Harder under stress
Hydrogels are generally weak materials because they contain only a small fraction of highly water-swollen polymeric material. Strength can be increased by adding additional crosslink or interpenetration networks with sacrificial bonds to improve toughness; however, these properties deteriorate upon stretching and may be slow to recover after relaxation. Liu et al. developed polyethylene glycol hydrogels crosslinked with moderate fractions of polymers that form sliding rings. These allow the chain to orient in parallel when stretched, which leads to rapid and reversible stress-induced crystallization and therefore much stronger hydrogels.
Science, aaz6694, this number p. 1078
Most resistant hydrogels are strengthened by introducing sacrificial structures that can dissipate input energy. However, because sacrificial damage cannot recover quickly, the toughness of these gels drops dramatically during consecutive cyclic charges.
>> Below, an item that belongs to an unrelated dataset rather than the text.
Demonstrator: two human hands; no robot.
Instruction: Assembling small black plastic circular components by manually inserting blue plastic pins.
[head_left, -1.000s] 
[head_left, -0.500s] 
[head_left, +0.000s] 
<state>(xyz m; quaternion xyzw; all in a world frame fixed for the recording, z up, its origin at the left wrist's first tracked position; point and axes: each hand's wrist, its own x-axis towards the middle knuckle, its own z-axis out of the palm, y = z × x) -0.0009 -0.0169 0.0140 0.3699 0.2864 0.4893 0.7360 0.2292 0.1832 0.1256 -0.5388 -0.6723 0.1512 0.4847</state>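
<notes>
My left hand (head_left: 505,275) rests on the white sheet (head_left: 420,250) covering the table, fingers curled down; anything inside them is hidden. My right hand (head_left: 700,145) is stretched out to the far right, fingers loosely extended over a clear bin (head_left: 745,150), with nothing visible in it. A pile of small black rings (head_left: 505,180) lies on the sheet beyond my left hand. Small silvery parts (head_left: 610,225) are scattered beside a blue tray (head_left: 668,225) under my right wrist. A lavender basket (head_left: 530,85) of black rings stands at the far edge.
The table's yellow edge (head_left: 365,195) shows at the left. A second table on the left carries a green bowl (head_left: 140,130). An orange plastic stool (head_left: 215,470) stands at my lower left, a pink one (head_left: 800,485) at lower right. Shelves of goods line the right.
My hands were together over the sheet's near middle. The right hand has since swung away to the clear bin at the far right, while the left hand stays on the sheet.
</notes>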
We propose a damage-free reinforcement strategy for hydrogels using strain-induced crystallization. For slip ring gels in which the polyethylene glycol chains are strongly oriented and mutually exposed under great strain, crystallinity forms and melts with elongation and shrinkage, resulting in both rapid recovery of almost 100%. extension energy and excellent toughness of 6.6 to 22 megajoules per square meter, which is an order of magnitude greater than the toughness of homogeneous covalently crosslinked polyethylene glycol gels.